# PROBLEM TO SOLVE
Go through the data and say how many lines include the string "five"; return only the figure.

# PROVIDED ENTRIES
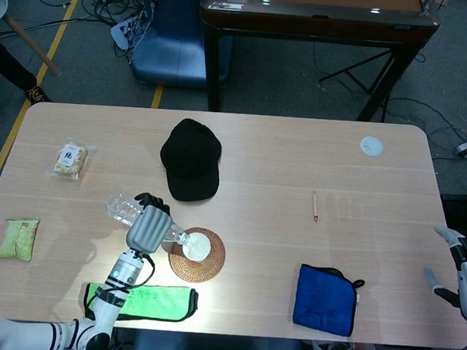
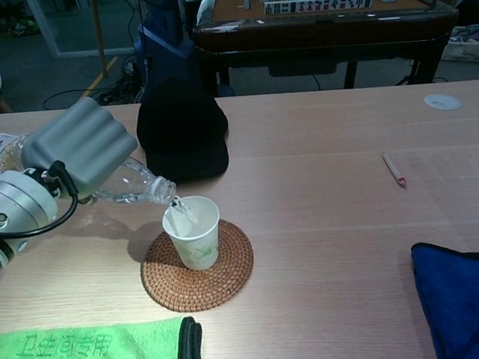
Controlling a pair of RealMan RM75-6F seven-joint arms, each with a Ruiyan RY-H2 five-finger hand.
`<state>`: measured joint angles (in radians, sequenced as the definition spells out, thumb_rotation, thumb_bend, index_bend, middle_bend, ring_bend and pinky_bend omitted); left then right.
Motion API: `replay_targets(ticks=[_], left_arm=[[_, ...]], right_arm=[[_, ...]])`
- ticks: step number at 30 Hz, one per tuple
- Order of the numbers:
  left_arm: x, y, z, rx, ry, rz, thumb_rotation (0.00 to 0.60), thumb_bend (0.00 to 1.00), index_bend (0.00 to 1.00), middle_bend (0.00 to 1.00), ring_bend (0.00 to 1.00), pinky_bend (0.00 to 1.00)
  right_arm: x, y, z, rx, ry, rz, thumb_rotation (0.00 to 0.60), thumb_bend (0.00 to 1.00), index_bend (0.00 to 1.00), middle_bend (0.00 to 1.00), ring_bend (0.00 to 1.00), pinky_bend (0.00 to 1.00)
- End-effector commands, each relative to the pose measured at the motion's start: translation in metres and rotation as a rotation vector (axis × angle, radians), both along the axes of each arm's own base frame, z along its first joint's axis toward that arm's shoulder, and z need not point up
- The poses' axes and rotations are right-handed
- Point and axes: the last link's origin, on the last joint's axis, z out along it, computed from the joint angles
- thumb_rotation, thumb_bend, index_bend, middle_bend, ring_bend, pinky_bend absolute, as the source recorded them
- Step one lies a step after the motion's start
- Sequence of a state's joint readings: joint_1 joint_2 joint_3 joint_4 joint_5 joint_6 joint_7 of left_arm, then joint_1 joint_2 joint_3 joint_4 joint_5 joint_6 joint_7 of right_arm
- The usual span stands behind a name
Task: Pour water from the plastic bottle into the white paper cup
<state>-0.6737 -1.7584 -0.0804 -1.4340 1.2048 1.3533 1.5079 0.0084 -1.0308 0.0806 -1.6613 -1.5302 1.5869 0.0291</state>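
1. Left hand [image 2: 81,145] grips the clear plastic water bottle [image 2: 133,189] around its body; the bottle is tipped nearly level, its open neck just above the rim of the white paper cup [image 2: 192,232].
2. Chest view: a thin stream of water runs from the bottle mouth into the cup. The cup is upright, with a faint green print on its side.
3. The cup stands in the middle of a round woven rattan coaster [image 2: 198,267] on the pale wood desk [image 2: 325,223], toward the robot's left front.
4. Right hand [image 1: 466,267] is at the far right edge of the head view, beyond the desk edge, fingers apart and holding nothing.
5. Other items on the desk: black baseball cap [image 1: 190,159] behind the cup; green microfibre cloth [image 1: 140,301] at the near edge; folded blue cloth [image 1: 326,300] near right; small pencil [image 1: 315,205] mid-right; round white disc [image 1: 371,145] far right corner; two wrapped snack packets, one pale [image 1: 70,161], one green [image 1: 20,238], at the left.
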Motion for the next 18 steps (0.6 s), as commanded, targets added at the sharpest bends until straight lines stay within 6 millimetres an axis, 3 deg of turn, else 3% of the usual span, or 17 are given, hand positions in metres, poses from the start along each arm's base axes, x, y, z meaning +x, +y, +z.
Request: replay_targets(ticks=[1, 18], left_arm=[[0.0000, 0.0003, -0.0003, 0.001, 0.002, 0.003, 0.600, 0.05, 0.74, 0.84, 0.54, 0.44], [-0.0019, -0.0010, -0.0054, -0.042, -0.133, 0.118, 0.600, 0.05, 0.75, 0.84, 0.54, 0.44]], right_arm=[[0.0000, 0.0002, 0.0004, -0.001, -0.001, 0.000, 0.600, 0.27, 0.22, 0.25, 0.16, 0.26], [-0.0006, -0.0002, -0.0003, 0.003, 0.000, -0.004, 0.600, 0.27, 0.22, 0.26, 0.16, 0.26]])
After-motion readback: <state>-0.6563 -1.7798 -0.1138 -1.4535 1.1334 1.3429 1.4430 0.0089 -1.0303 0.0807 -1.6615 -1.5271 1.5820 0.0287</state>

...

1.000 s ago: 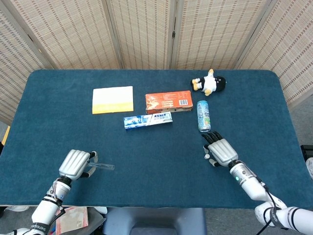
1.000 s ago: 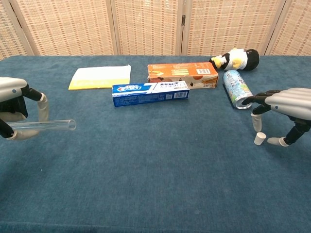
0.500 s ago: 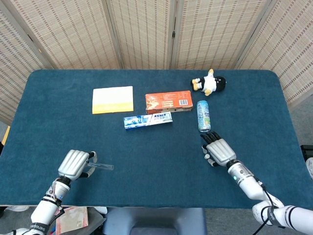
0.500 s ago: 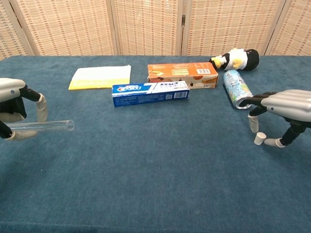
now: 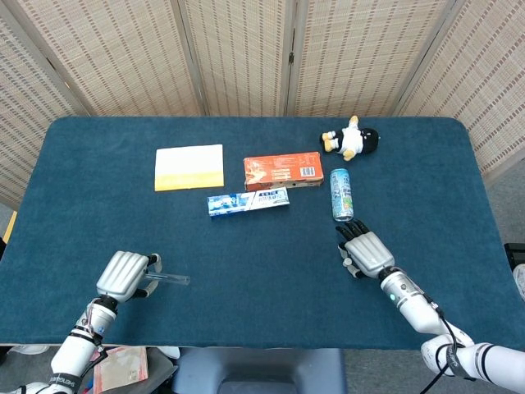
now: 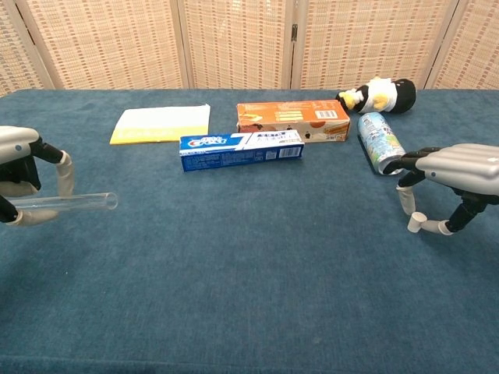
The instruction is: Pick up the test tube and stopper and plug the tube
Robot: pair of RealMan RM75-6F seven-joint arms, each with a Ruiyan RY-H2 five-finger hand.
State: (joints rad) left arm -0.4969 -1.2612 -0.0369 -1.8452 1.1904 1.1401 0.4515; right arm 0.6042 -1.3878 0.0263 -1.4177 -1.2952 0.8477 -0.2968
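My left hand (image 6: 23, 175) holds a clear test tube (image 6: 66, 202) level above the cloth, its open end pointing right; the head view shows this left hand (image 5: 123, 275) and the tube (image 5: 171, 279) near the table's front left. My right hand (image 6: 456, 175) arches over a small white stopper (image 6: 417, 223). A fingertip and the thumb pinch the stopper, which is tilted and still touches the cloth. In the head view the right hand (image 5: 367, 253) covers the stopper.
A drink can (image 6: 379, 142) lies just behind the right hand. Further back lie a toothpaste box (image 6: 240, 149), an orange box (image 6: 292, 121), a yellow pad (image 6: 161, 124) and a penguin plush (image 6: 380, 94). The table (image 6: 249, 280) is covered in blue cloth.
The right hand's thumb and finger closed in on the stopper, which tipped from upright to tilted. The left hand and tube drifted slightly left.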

# EXERCISE RESPONSE
2